In molte realtà, specie le più povere, dall’Asia all’America Latina, dall’Africa all’Estremo Oriente, è difficile il contenimento sociale, lo è altrettanto mantenere le distanze. In questo momento le attività nelle scuole dei centri Compassion sono sospese, così come sono chiusi i centri “mamma e bambino”. Ciò significa che tanti bambini stanno perdendo opportunità importanti, specie sul fronte della socialità, della crescita e del confronto. La pandemia, dunque, arriva in tutti gli angoli del globo, impattando seriamente anche sulla Solidarietà Internazionale, come ci aveva già confermato Vittoria Garofalo, cooperante internazionale di Caritas Spagna, in una nostra diretta Instagram, in onda a maggio per il format #uncaffècon. Tanti progetti sono fermi e non possono proseguire. Altri non possono neanche partire. L’adozione a distanza, tra i principali strumenti di Compassion per sostenere le attività per i piccoli, ha subito un forte rallentamento, come Savini Zangrandi spiega. Le preoccupazioni hanno distolto l’attenzione dalle difficoltà in cui versano milioni di persone nel mondo.
L’istruzione è il primo strumento di emancipazione contro la povertà, l’unico modo che i bambini hanno per “salvarsi”, imparando un mestiere o studiando per una professione. «I volontari fanno quello che possono – aggiunge – portano pacchi cibo, le mascherine e il sapone e spiegano la necessità di lavarsi le mani in continuazione. È un supporto che si può offrire a queste comunità che purtroppo hanno perso anche quel minimo di sostentamento che avevano. Sono famiglie numerose, dove chi può, lavora alla giornata facendo i mercatini, dedicandosi al piccolo commercio oppure si adopera con piccole attività di trasporto necessarie con i flussi turistici, che adesso sono purtroppo fermi. Ciò che ci consola è che – nonostante la drammaticità e la precarietà della situazione – il numero dei contagi resta basso. L’unica cosa che continua regolarmente è la didattica a distanza per i ragazzi dell’università».

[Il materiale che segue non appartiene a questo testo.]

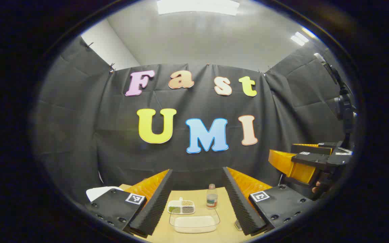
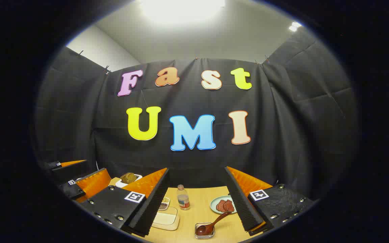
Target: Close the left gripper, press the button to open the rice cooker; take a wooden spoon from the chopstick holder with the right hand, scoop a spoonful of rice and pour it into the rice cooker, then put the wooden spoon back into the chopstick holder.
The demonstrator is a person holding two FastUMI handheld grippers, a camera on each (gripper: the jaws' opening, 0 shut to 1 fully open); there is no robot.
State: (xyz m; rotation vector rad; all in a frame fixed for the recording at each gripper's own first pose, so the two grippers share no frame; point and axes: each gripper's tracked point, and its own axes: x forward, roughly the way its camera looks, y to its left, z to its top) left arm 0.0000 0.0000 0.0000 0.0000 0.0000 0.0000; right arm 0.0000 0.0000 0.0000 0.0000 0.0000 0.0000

Eppure c’è ancora tanto da fare. Il pensiero, infatti, corre a loro, agli studenti che s’impegnano e sognano di diventare medici, infermieri e insegnanti non per partire e andare via dalla miseria, ma per restare e aiutare la loro gente. Garantire adesso strumenti adeguati, aiuto e supporto significa proteggere il loro futuro, prevenire situazioni di degrado e promuovere lo sviluppo di quei territori. Lo sviluppo del bambino fornisce oggi le capacità per avere successo domani. È un investimento in un bambino – e sulle loro famiglie – per tutta la vita. «Non parliamo solo di povertà materiale ed economica – conclude – ma anche morale, psicologica, di prospettiva. Noi genitori adottivi – io e mia moglie ne abbiamo adottati cinque – li seguiamo da lontano passo dopo passo, li incoraggiamo a non arrendersi, li sproniamo quando ci scrivono “Non ce la farò mai”, oppure quando in famiglia non hanno buoni esempi da seguire. Il rischio che si perdano per strada c’è sempre».
I risultati di fatica e sacrifici per fortuna arrivano e donano conforto, in questo momento.Le storie sono tantissime e tutte meravigliose. «Ho dormito poco bene, pensando a come sarebbe vedere il mare per la prima volta – scrive Kissia, che pur vivendo in Brasile non aveva mai visto il mare – È molto più grande e più bello di quanto immaginassi». Aiutare e sostenere questi bambini significa provare a dar loro un’infanzia più serena.